Plant Data Sheet


Baldhip Rose, Little Wild Rose / Rosa gymnocarpa           



Southern British Columbia south to the Sierra Nevada in California and east to western Montana and Idaho (1)


Climate, Elevation

1,500 meters or less (1)


Local occurrence

Moist, shaded forest of the PNW, well adapted to mesic-coniferous understories, grows best on eastern and southern exposures; found in mountainous and riparian areas (1)


Habitat preferences

Will grow in full sunlight but has a higher survival rate in the shade (1) prefers a moist, not wet, location with filtered sunlight, moderately tolerant of drought (2)


Plant strategy type/successional stage

Low shrub layer, shade tolerant, persist from the initial plant community to climax (1)


Associated species

Mahonia nervosa, Gaultheria shallon, Physocarpus malvaceus, Holodiscus discolor, Mahonia repens, Vaccinium membranaceum, Rubus parviflorus (1)

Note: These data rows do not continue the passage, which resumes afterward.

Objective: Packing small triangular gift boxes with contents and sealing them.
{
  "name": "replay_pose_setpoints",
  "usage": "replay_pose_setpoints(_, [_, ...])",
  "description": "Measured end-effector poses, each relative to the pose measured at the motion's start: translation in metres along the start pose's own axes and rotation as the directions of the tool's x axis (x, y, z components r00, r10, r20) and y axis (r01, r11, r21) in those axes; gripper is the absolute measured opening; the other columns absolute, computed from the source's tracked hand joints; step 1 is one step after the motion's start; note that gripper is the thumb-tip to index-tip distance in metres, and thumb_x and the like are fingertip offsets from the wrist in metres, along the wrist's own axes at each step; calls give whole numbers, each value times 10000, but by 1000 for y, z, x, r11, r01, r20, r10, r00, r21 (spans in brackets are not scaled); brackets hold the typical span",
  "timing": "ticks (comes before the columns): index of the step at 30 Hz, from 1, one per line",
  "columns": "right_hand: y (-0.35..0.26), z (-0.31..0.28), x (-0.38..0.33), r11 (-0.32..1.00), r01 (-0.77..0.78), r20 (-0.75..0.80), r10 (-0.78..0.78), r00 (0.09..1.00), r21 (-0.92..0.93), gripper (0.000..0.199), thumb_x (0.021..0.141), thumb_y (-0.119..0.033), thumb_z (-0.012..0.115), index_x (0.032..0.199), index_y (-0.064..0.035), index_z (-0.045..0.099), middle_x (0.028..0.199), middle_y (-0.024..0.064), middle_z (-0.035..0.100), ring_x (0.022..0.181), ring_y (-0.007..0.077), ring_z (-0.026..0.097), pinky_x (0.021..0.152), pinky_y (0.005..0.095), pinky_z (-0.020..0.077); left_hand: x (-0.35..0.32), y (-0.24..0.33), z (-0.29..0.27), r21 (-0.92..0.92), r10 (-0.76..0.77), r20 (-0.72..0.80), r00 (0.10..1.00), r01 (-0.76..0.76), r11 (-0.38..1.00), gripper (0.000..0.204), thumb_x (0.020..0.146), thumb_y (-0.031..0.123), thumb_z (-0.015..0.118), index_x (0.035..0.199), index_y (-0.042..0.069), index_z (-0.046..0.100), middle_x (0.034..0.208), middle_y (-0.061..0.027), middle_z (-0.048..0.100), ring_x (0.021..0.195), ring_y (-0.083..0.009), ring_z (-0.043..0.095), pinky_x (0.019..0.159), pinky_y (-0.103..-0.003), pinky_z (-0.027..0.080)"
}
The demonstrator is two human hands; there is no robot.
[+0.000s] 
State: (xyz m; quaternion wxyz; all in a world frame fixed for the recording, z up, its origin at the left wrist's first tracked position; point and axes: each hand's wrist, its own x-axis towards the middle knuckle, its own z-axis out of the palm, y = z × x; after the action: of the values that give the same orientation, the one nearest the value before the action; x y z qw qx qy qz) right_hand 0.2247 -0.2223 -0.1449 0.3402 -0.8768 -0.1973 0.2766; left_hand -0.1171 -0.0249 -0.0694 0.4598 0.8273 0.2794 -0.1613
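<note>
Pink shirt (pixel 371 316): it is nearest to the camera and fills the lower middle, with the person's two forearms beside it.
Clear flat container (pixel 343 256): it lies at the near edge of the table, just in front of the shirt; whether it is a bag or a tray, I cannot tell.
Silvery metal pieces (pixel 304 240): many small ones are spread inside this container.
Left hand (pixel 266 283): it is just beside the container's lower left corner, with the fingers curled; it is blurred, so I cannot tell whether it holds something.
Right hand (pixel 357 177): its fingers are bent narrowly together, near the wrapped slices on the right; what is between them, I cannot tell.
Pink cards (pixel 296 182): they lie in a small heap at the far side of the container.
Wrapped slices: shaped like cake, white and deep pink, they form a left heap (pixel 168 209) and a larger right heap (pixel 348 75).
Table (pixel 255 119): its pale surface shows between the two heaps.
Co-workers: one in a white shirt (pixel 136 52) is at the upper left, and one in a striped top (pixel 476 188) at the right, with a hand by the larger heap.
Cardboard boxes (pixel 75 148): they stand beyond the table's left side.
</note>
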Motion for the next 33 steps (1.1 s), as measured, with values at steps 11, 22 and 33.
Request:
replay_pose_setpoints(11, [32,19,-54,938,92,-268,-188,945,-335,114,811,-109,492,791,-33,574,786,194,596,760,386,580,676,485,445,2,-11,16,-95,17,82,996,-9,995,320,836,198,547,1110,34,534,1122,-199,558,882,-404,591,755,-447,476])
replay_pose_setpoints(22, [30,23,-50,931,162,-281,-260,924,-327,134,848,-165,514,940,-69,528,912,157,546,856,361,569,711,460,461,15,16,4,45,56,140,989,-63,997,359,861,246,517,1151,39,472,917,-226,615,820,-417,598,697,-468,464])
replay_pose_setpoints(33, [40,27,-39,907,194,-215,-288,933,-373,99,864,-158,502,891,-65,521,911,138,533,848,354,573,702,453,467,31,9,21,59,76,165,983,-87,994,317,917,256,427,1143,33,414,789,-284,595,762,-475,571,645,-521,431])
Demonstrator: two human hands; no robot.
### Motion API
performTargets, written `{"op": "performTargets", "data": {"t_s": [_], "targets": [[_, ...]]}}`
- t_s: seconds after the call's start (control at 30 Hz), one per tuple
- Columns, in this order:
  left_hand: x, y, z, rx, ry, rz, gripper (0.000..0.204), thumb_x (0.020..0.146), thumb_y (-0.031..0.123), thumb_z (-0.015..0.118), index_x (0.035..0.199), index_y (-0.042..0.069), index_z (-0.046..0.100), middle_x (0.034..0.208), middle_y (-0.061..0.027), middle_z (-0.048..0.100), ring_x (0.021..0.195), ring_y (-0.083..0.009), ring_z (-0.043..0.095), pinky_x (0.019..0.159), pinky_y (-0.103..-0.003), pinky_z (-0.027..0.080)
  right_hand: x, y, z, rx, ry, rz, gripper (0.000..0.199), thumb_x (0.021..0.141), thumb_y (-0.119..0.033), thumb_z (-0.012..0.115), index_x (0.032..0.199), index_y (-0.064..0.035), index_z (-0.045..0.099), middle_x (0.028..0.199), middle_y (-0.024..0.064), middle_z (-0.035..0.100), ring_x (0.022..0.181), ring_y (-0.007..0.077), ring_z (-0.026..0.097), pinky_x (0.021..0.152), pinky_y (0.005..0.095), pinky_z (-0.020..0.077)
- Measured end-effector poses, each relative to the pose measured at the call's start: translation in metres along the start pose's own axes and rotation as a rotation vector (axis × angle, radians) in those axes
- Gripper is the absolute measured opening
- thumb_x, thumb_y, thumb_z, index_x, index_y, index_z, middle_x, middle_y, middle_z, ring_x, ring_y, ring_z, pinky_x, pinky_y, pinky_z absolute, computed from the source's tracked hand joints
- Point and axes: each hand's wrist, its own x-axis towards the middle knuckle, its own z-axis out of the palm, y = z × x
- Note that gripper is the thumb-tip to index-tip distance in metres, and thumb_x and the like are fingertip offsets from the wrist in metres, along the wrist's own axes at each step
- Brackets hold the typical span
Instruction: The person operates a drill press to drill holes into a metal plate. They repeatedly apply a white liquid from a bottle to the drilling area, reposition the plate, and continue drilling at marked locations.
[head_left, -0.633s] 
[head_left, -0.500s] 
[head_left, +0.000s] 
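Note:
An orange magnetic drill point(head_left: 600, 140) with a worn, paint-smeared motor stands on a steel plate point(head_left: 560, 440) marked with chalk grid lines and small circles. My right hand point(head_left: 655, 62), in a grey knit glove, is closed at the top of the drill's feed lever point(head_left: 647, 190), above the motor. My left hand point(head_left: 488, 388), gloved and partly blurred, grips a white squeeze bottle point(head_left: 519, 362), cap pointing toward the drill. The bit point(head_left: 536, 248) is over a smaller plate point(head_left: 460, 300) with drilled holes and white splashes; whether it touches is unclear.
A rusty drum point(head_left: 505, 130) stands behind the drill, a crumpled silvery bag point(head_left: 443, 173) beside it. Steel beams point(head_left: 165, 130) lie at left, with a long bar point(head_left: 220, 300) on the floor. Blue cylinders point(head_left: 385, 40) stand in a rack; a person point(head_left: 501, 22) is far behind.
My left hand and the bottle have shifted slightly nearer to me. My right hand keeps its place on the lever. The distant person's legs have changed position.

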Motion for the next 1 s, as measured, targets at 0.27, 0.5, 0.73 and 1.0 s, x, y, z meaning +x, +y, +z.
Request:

Collection restrictions or guidelines

Baldhip rose attains sexual maturity at 3-5 years; it flowers in late spring early summer, hips appear at the end of July and remain on the plant throughout the winter (1)


Seed germination

Inside the hips are the seeds, covered in a thick hair which irritates the digestive tract when eaten; seeds can be collected and sown outdoors in the fall, but germination can take up to two years; however, scarification may speed up the process, scarify the seed by nicking with a knife or rubbing with a nail file or sand paper, then stratify by placing in moist peat moss at cold temperatures for 2-3 weeks (2)


Vegetative regeneration

Sprouts from the root crown and rhizomes (1)


Seed life



Recommended seed storage conditions

Propagation recommendations

Carefully remove the suckers and transplant; semi-ripe cuttings taken in the summer, but do not disturb for at least a year;


Soil or medium requirements

Coarse textured, well drained soils such as sandy loams, loamy sands, and cobbly loams (1), prefers an alkaline soil (pH 6-8) (2)


Installation form

Transplanted suckers or containerized plants from cuttings


Recommended planting density


Care requirements after installed (water weekly, water once etc.)


Normal rate of growth or spread; lifespan

Grows quickly to 3 feet, but does not spread as fully as other wild roses, remaining a slender shrub (2)


Sources cited

(1) Reed, W.R.  1993.  Rosa gymnocarpa.  U.S. Department of Agriculture, Forest Service, Rocky Mountain Research Station, Fire Sciences Laboratory (2003, May). Fire Effects Information System,

(2) Hansen, W.W.  2002.  Rosa gymnocarpa (Bald-Hip Rose, Little Wild Rose).  Native Plants of the Northwest.